The realisation of one’s inadequacy can come as something of a relief. “The pressures off- get on with it!” I rightfully assured myself when I looked in the mirror one morning.

Looking back now, I can see this inadequacy has plagued my life thus far. Inadequacy that was often mistakenly labeled as ‘potential’ by people paid to reassure the populace. I guess any potential fizzled out rather unspectacularly a year or so after leaving University and rather than accepting my lowly status, I’ve remained eternally optimistic. This now is where I can see my road to failure began. As a wiser man than I once said “hope can be a dangerous thing, can drive a man insane”. That wiser man was none other than Morgan Freeman, and he has the kind of screen presence that makes everything he says appear sincere. Of course he didn’t write that line, he’s just an actor and of course he was referring to life inside the walls of Shawshank Prison and naturally, Tim Robbin’s character contradicts this- encapsulating the feeling Hope can be a beautiful thing, but c’mon, it’s Morgan Freeman.

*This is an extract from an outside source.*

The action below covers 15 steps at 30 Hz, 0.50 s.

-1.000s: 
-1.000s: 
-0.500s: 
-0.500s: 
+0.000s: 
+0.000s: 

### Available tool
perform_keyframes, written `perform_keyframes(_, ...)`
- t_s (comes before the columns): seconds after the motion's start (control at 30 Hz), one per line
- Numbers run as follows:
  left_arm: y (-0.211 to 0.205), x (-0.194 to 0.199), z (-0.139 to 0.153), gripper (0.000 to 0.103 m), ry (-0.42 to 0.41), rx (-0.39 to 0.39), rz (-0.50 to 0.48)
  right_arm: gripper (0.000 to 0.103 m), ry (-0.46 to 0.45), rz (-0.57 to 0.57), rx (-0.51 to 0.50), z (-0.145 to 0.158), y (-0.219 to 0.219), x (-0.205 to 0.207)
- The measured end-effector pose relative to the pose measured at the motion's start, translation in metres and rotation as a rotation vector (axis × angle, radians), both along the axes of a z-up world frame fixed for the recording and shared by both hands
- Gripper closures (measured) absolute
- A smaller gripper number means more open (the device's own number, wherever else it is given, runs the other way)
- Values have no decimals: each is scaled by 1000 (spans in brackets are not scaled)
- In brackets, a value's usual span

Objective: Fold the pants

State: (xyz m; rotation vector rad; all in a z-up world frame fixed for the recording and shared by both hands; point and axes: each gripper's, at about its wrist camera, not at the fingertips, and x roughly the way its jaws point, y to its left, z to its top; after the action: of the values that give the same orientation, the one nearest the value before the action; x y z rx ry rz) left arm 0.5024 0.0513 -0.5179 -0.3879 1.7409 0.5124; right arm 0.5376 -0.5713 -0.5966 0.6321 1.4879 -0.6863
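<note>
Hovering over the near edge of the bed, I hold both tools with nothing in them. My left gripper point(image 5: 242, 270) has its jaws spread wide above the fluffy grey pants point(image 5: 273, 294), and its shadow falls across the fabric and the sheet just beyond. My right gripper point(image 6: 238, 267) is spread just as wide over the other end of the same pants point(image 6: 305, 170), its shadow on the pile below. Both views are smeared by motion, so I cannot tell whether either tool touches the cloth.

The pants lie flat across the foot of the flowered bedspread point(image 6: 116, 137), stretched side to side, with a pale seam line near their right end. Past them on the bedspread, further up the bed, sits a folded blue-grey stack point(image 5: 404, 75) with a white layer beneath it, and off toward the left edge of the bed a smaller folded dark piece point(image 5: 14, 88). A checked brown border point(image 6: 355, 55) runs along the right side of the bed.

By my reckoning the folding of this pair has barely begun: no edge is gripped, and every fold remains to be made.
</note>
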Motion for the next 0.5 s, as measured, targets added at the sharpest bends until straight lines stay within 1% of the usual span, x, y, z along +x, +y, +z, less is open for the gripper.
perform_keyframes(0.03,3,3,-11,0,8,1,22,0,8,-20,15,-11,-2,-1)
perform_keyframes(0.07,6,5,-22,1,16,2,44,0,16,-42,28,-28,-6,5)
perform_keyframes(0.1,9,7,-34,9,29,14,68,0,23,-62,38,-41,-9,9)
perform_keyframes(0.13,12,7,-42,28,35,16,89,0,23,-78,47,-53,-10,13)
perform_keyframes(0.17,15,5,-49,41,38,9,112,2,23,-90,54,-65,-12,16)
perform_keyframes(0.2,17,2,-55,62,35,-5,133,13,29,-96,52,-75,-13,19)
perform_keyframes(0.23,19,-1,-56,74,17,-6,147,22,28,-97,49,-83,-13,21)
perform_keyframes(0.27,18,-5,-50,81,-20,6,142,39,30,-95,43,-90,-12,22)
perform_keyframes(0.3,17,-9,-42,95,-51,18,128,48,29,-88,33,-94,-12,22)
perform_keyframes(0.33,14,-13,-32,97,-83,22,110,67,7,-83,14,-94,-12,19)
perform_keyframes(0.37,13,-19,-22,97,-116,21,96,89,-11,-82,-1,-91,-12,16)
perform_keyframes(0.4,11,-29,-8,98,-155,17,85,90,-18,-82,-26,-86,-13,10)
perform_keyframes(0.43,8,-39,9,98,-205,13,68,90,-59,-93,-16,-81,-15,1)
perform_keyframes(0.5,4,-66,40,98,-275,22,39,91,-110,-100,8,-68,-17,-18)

Anyway, as I continue to make my way in the world as a Jack of All, master of none, I have the confidence to believe that there is something for me in the big bad world. After much deliberation I have deducted that I shall be …a confidence trickster.

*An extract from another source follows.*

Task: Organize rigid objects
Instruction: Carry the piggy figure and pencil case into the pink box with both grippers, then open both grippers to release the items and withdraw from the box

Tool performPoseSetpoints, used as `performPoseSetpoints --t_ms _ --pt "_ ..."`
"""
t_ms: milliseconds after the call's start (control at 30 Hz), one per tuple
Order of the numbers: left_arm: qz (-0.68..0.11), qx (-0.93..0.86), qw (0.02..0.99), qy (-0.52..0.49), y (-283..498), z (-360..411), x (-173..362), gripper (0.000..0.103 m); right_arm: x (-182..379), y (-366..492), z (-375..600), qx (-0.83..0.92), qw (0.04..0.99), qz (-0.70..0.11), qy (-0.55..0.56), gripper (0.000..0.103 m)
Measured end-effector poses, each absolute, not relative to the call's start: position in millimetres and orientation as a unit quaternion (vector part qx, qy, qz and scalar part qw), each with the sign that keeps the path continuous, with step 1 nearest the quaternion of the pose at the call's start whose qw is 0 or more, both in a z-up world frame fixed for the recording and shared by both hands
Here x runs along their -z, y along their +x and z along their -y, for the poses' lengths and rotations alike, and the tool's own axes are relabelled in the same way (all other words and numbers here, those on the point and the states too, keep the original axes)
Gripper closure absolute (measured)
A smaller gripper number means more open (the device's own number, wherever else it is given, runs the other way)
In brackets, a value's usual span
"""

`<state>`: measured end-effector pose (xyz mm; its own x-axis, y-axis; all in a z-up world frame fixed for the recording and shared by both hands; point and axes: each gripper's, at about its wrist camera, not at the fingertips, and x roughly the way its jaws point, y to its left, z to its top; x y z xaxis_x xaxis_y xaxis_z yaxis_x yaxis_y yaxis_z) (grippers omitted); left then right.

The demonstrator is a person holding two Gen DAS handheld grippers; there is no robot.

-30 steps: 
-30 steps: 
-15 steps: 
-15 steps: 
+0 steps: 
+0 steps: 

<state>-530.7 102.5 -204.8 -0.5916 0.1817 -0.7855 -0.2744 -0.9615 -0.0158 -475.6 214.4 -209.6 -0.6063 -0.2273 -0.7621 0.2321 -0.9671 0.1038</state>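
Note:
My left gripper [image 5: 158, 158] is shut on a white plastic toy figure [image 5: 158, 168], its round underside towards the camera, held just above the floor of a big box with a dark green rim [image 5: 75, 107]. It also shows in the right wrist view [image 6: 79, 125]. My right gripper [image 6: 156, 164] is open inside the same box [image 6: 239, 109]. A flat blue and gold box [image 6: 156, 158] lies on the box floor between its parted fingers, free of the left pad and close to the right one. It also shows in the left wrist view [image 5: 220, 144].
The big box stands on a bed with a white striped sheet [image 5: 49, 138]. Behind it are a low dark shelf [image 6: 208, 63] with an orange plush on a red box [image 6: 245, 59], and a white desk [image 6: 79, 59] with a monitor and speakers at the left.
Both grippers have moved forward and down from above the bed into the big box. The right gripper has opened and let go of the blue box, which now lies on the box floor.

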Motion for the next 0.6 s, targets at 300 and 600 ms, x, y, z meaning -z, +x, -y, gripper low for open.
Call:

Announcing this to friends and family was something of an ordeal however, as rather than encouraging me to seek out my dreams, they didn’t really have much faith in me; lambasting me stating “I had no potential”. This was the first time in my life I had been told this, as during all my other ‘crazy follies’ such as University, art college, the band, glass blowing, fox hunting and the whole fizzy cheese debacle, those closest to me have been nothing but supportive. As I showed absolutely no potential what so ever in becoming a confidence trickster, people have immediately tried to persuade me to follow a different path in life. I feel this negativity from one and all can only be a positive thing and spur me on to achieve all I desire.

My first trick was to convince myself that I can do this. Alas, thus far I proved a harder nut to crack than I first anticipated, worrying about the legalities and the morality of such a folly not to mention my abilities. Ironically confidence was an issue. But a true grifter wouldn’t give up that easily, so I set about an elaborate scheme using all my cunning and ingenuity to trick myself into being more confident. Sadly, after weeks of setting up this sting, I miscalculated and the project was aborted. This was not only a blow to my confidence and self esteem but also a financial misnomer- having pumped exactly £2,000 into false moustaches and other gentleman thief regalia, but as chance would have it I conned myself into baring the brunt of these costs….the perfect crime and my only success in the confidence trickster trade which in turn has given me further confidence.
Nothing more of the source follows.